Using Integer Document IDs in RavenDB Indexes
At work, we recently moved our database from MongoDB to RavenDB. In this context, we set up a couple of indexes for all frequent queries to optimize reading documents. We also adjusted quite a few data access methods in our application to query the indexes instead of directly loading documents by their ID.
#The Issue: Indexing Troubles
When we wrote the aforementioned indexes, we ran into a problem with integer document IDs. All of our entity POCOs use an ID
property of type int
. The document IDs are standard RavenDB document names when using integer IDs: They're composed of the POCO class name and the value of the ID
property, thus making them human-readable (e.g. comments/1337).
Before we start, let me give you a quick overview over one of the indexes we're using in our application.

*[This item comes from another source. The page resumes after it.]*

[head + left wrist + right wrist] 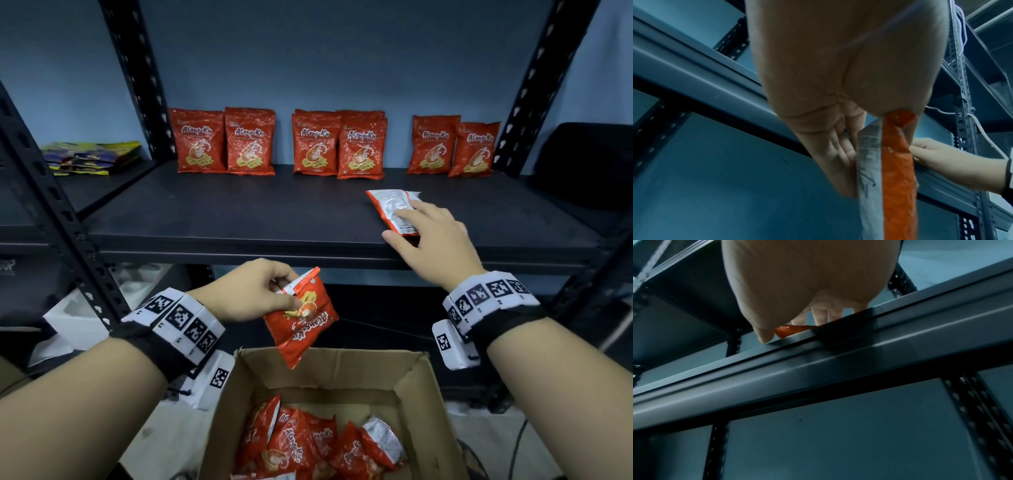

#Our Scenario: Indexing Comments by Topic
In our application, we have a pretty simple Comment
class, which looks as follows. Note that it actually has a couple more properties, which I omitted here for the sake of brevity.
public class Comment
{
public int ID { get; set; }
public int TopicID { get; set; }
public string Author { get; set; }
public string Text { get; set; }
}
The TopicID
holds information about the topic that was commented. Since our application requires comments to be queried by topic, we created an index which, well, indexes the TopicID
property:
public class Comments_ByTopic
: AbstractIndexCreationTask<Comment, Comments_ByTopic.QueryResult>
{
public class QueryResult
{
public int ID { get; set; }
public int TopicID { get; set; }
public string Author { get; set; }
public string Text { get; set; }
// More properties (omitted)
}
public Comments_ByTopic()
{
Map = comments =>
from comment in comments
select new QueryResult
{
ID = comment.ID,
Author = comment.Author,
TopicID = comment.TopicID,
Text = comment.Text.Value,
// More stuff happening here (loading documents, ...)
};
Index(x => x.TopicID, FieldIndexing.NotAnalyzed);
StoreAllFields(FieldStorage.Yes);
}
}
Actually, our index does a little more than shown here. We don't store the author as a string, for example, but instead an ID referencing the corresponding user document. The index then makes use of RavenDB's LoadDocument<T>
feature to pull in the author document for each comment. However, I left out this part since this post isn't about LoadDocument<T>
.
With the index defined as above, there was one problem, though: The ID
property was never part of the indexed fields and, consequently, was always 0 when queried. So, what do you do? Let's have a look at the workaround that solved the issue for us.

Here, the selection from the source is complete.